Hey everyone, welcome back for another episode. Today we’re going to talk about asset protection. It’s something that a lot of us don’t think about because we’re more focused on growing our money. As we’re growing our wealth, and even when we are “rich,” you’re going to need some layers of asset protection.
The way I like to explain asset protection is you’re putting layers of protection in place. It is not 100% infallible. Is that the word I’m thinking of? But you know what I mean. Meaning just because you have everything in place doesn’t mean something bad can’t happen, which I know sounds like bad news but there are ways to really make it almost 100%.
And so don’t lose all the money you’ve worked for and have worked so hard to grow as well. A lot of these insurances are relatively cheap, some are more expensive, but when you need them, you really need them. So here’s a replay of the episode I did where I talk about how to prepare yourself for asset protection.
Today, I want to talk about asset protection. And here’s what I mean by that, basically protecting your money, right? And so I have noticed with my clients that the two things that many of them tend to put off are getting the proper insurances in place, although that part not as much mainly because for the most part it’s pretty easy to get it. You can do some things online. It doesn’t take a whole lot of time.
Estate planning, for sure, everyone puts off. I’m not going to really go into that right now, but estate planning is getting your wills done, a trust if that is appropriate for you. And I’ll just say, if you are a parent, meaning you have kids, or if anyone is dependent on your income, so maybe you take care of another family member, maybe it’s your parents, you need to get your estate plan in order.
Basically it’s the document or documents that tell – I was going to say tell the people, but tell the people, tell the state, probate, et cetera who gets your stuff when you die. I mean, it’s that simple in terms of how to think about it. And so many of you are not doing it because it goes on “this is important, but it’s not urgent” because none of us think we’re going to pass tomorrow. But none of us know when we are going to go, and so it’s so easy to put off.
But I’m just going to implore, especially if you’re a parent, you really need to get your shit together, okay? So go call that lawyer that you’ve been avoiding to call. Or if you don’t know who to ask your local network, your friends, some of you might be in some sort of professional networks, Facebook groups, ask them.
But put it on your to-do list to get this done. It’s going to require probably a few meetings, some back and forth about your drafts. You got to pick some people; guardians, executors, all that stuff. So really think about that. Maybe I’ll do a whole other podcast on that, but it just came up.

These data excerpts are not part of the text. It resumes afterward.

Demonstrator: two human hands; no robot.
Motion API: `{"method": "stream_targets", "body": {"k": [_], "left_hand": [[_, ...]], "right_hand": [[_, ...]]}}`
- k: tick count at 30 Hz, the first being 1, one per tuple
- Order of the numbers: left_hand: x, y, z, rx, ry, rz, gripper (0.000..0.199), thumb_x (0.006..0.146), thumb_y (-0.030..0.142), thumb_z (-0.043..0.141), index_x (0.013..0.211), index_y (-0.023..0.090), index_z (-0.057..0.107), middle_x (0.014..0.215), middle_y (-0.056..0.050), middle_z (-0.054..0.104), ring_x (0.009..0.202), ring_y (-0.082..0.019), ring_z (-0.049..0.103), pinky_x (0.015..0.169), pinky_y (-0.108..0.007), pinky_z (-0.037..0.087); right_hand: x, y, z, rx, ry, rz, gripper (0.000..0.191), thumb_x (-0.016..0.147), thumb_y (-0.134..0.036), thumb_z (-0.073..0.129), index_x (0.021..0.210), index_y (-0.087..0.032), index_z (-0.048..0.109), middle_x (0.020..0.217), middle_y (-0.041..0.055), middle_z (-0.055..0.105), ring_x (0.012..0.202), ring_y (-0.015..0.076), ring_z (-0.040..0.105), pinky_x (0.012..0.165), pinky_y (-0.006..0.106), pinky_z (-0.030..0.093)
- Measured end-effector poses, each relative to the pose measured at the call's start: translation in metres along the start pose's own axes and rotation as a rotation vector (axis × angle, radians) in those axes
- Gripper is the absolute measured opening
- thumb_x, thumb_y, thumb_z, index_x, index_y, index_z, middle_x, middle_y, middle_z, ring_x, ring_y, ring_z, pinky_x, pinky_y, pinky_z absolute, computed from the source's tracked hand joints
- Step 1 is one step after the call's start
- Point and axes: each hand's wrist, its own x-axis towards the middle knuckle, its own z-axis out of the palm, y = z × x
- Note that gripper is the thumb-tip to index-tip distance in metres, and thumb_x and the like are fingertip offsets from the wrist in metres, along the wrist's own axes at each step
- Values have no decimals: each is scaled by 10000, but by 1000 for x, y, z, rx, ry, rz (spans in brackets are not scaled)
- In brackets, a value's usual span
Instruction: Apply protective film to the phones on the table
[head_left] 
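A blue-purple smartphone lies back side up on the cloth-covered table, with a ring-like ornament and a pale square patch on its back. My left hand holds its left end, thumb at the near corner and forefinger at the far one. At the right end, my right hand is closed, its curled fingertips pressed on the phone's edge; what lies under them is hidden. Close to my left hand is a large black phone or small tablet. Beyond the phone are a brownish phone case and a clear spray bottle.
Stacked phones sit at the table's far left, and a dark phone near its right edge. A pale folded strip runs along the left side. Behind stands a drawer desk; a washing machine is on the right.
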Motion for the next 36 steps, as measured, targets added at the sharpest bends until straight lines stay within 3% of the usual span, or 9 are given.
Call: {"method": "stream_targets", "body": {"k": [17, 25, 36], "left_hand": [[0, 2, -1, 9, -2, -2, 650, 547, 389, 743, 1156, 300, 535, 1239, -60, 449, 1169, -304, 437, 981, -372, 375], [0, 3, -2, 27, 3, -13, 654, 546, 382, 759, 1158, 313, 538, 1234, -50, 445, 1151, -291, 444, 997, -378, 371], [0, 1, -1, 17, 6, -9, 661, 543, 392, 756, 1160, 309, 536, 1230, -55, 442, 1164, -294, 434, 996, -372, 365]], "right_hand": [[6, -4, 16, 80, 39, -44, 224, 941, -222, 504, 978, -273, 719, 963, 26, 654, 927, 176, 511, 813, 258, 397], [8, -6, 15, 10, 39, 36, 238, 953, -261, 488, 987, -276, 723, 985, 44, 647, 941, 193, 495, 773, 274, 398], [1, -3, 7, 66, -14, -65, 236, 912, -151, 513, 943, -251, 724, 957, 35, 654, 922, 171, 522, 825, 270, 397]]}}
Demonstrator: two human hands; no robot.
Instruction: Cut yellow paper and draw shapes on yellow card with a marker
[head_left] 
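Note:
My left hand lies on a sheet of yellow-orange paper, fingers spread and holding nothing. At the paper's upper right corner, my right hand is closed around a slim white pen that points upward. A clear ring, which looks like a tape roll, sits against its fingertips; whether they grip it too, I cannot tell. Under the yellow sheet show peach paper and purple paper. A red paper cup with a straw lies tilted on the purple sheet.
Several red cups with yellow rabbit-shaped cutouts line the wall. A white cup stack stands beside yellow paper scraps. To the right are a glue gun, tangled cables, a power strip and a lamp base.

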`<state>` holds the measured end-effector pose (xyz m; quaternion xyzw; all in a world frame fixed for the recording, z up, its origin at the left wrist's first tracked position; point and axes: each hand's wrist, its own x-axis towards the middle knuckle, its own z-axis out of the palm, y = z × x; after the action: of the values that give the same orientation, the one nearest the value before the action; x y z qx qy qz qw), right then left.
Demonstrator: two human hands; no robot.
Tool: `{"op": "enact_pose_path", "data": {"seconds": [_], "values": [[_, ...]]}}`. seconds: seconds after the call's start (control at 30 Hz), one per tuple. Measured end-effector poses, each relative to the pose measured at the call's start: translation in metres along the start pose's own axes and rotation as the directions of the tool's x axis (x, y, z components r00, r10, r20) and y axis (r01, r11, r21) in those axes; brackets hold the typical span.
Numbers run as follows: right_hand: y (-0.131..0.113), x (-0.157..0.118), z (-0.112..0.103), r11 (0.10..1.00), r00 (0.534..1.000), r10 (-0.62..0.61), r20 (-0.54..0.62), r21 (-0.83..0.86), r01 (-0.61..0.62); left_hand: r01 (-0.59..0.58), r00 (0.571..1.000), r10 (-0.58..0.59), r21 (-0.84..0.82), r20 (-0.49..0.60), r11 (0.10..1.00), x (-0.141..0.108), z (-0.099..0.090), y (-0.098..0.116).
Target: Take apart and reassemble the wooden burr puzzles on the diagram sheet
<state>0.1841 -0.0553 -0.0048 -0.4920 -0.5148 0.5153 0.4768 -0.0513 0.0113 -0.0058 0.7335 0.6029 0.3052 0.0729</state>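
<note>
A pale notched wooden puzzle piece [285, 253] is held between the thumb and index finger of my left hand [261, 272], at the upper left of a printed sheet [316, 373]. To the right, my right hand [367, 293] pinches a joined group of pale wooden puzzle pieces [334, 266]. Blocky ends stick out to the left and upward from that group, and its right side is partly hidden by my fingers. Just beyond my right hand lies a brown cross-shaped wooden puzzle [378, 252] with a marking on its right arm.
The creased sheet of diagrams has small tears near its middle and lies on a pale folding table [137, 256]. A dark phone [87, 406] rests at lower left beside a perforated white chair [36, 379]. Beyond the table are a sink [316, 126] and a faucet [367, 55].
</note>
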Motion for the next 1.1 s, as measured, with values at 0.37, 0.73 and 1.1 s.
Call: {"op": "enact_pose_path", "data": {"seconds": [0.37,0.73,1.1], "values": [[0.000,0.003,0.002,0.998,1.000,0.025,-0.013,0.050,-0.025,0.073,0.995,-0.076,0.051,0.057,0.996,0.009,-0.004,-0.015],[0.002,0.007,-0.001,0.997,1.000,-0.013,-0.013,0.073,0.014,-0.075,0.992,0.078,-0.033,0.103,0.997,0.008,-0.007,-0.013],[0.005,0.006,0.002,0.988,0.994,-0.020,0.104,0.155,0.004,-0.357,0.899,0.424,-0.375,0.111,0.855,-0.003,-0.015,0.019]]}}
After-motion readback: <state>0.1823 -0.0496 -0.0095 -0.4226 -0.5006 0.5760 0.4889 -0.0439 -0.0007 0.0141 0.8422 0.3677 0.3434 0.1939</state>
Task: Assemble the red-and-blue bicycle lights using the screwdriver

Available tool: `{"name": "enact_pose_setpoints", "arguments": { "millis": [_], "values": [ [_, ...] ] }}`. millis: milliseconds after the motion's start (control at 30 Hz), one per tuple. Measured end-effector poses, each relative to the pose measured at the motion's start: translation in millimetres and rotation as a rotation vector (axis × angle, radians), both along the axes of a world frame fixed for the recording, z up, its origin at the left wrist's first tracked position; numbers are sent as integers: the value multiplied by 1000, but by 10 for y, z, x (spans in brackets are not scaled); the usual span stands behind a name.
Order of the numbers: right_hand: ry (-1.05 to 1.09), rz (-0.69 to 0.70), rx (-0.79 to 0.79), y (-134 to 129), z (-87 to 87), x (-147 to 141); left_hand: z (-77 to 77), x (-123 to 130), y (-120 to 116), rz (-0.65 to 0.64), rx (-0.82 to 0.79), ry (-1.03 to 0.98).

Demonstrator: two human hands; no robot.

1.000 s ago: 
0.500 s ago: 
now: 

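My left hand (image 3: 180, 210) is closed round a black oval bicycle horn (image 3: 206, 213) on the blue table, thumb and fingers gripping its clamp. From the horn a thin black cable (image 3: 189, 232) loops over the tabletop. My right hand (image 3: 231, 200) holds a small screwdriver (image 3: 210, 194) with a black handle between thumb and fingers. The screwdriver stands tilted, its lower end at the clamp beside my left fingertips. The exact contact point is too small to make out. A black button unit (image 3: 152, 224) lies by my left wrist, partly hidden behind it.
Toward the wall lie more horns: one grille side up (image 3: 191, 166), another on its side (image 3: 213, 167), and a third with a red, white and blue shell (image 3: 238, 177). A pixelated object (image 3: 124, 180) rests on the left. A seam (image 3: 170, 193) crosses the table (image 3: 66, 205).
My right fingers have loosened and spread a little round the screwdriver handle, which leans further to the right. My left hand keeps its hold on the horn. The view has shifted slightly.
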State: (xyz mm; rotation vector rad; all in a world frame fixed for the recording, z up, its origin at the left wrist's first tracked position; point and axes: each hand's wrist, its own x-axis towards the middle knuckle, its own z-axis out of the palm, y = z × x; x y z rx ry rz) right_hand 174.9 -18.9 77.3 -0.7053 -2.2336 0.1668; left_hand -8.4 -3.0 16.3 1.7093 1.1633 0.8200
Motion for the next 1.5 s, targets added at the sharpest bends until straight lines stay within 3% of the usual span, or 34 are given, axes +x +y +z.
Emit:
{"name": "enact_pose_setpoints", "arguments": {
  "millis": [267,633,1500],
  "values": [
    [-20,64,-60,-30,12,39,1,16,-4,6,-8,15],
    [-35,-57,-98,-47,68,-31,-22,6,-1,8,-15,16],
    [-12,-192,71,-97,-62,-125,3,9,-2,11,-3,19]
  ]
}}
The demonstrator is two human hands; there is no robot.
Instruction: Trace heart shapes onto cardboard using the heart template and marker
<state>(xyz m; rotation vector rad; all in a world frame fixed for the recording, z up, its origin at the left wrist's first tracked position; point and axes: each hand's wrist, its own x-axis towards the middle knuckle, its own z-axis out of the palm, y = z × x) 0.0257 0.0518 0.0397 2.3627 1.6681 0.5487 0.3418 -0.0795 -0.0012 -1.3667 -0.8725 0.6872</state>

So I want to talk about insurances today though. And so the way I want you to think about insurances, it’s basically you need insurance until you can self-insure. And what do I mean by self-insure? Meaning you have enough money to cover your financial needs if something bad happens. Now, the something bad that happens are, you know, there are some pretty broad categories where people get insurance.
So auto insurance, I’m not going to talk about that because pretty much I’m pretty sure every state requires it. Although actually here’s what I’ll say about auto insurance, most of us probably just get the minimums. And have you actually looked at what your policy covers? Because you definitely want more than the minimum, because if you actually look at the minimum, especially I’m looking at the medical coverage, if you are in an accident and your insurance is responsible for medical bills of the other person, those add up really quickly.
Do you know how expensive our emergency rooms are or medicine and hospital care in the US? It’s very expensive. And so if you actually look at what it covers, it’s probably really low. And I don’t believe it’s super expensive to raise that minimum. I know, I don’t know exactly off the top of my head what my insurance covers, but we definitely did not go with the minimum.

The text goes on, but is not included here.